This article is based on Load Balancing at the Frontend (written by Piotr Lewandowski, edited by Sarah Chavis), the chapter 19 of Google's Site Reliability Engineering book.
Even if you had an extremely powerful supercomputer that could serve millions of requests per second, you would abstain from having a single point of failure taking care of all the requests. Even if your computer had a consistent supply of power. Google also clearly understands that there are physical constraints of every networking infrastructure (e.g. the speed of light in fiber optic cables), hence, there is the need for using thousands of machines to serve requests.
Table of Contents
Traffic Load Balancing
“Traffic load balancing is how we decide which of the many, many machines in our datacenters will serve a particular request.”
An optimal allocation of machines may depend on several factors, such as the hierarchical (global/local) and technical (software/hardware) levels, or the nature of traffic we are dealing with. Google’s Site Reliability Engineering book brings a simplified example to make things clear.
While searching for a query, the most important variable is latency, as users are interested in getting their results quickly. When it comes to video uploads, throughput is crucial, as users are rather interested in the success of the operation. Therefore, at the global level, the search requests are sent to the nearest datacenter to increase latency, whilst the video upload requests are directed to a link that is underutilized to maximize the throughput.
DNS Load Balancing
Google uses several layers of load balancing, the first of which is DNS load balancing. When a client looks up for an IP address using DNS, simply returning multiple A or AAAA records and letting the client arbitrarily pick IP addresses would not be optimal. Not only there isn’t enough control over the behavior of the client, but also the client cannot determine its closest address. The mitigation of these problems (if possible) leads to having a more complex server implementation and costly maintenance.
As noted in the book, the three important implications of DNS load balancing are the following:
- Recursive resolution of IP addresses
- Nondeterministic reply paths
- Additional caching complications
The recursive resolution has a problem that the IP addresses seen by the authoritative nameserver belong to the recursive resolver and not to a user. It only makes reply optimization possible between the resolver and the nameserver. EDNS0 extension includes the information about the client’s subnet in the DNS query sent by a resolver, allowing the nameserver to return an optimal response from the user’s perspective.
Another implication arises when serving millions of users across different demographic regions. An example is a large Internet Service Provider which might run nameservers for its network from one datacenter, and still have network interconnects in each metropolitan area. As a result, ISP will return a response with the IP address according to their datacenter despite having better options.

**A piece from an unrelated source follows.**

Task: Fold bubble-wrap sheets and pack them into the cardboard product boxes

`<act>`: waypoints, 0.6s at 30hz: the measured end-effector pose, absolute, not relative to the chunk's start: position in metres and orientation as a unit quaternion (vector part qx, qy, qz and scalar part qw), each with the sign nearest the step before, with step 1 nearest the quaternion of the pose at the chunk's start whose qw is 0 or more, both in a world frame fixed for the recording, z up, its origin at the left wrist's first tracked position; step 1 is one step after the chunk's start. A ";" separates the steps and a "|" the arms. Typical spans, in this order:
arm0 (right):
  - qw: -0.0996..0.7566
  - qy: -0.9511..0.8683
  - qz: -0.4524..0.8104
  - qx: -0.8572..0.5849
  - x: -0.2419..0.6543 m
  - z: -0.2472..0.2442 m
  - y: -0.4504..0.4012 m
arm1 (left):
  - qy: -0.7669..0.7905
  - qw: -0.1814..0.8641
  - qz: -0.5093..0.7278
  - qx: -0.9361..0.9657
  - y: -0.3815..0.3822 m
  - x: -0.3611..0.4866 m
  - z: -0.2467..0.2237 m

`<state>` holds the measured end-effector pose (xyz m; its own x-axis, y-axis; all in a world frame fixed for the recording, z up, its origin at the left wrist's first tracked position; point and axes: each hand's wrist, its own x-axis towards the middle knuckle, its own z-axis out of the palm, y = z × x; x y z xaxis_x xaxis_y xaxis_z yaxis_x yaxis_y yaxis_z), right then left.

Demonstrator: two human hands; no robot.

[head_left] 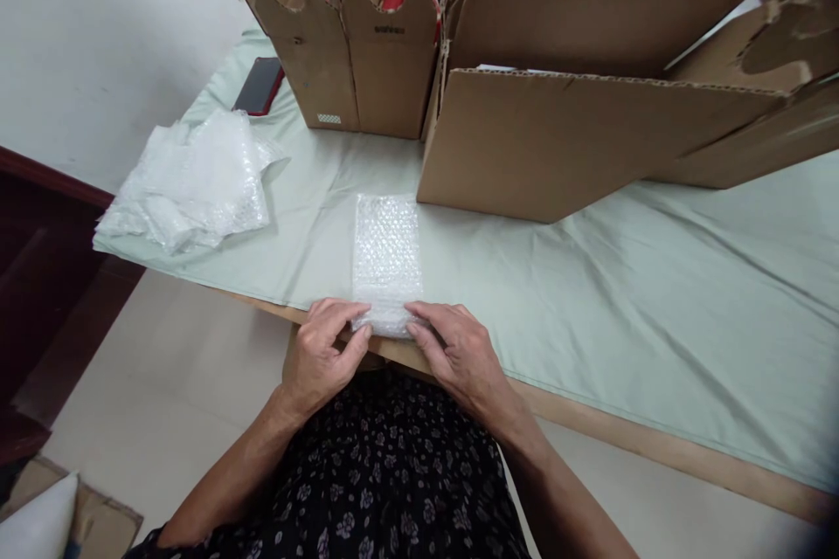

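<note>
A bubble wrap bag [388,249] lies flat at the table's front edge, its near end folded over into a thicker band. My left hand [326,345] grips the left corner of that fold between thumb and fingers. On the opposite corner, my right hand [455,345] pinches the fold in the same way. Whether anything is inside the bag I cannot tell. A loose pile of bubble wrap bags [197,179] rests on the cloth to the left.
Open cardboard boxes [551,140] stand along the back and right, some with red or white packets inside. A dark phone-like device with a red edge [260,86] lies behind the pile. Pale green cloth [590,306] covers the table.
</note>
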<state>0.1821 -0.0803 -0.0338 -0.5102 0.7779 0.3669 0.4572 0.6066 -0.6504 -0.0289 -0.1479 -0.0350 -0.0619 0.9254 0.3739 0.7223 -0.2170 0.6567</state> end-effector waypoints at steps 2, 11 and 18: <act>0.365 -0.819 0.212 -0.390 0.185 -0.034 -0.084 | 0.636 0.143 0.392 0.649 -0.145 -0.029 -0.036; 0.292 -0.902 0.092 -0.306 0.180 -0.037 -0.079 | 0.654 0.123 0.393 0.635 -0.128 -0.027 -0.042; 0.300 -0.881 0.192 -0.312 0.181 -0.036 -0.069 | 0.587 0.080 0.361 0.720 -0.145 -0.034 -0.030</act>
<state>0.1806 -0.0692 -0.0363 -0.6254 0.6646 0.4089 0.4335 0.7316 -0.5261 -0.0343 -0.1445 -0.0299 0.0507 0.9033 0.4261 0.7882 -0.2982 0.5383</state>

Responses are usually cached and forwarded by recursive resolvers within time-to-live (TTL) field limits of the DNS record. That may cause a single authoritative reply to reach a single or thousands of users. Google fixes the problem in two ways: Firstly, the list of DNS resolvers with the approximate user base is constantly updated, which allows tracking the impact on a resolver. Secondly, the geographical distribution of the user base is tracked, which increases the chances of directing users to the best location.
The last implication is related to caching. DNS records need a relatively low TTL, as nameservers cannot flush the caches of resolvers. It puts a lower bound on propagating DNS changes to users. Unfortunately, we can’t do much about fixing this problem.
Despite all these problems, DNS is the most effective way to load balancing before a user’s connection starts. However, as there is a 512-byte limit for DNS replies, there exists an upper bound on the number of addresses we can have in a single DNS reply. Virtual IP addresses come in handy here.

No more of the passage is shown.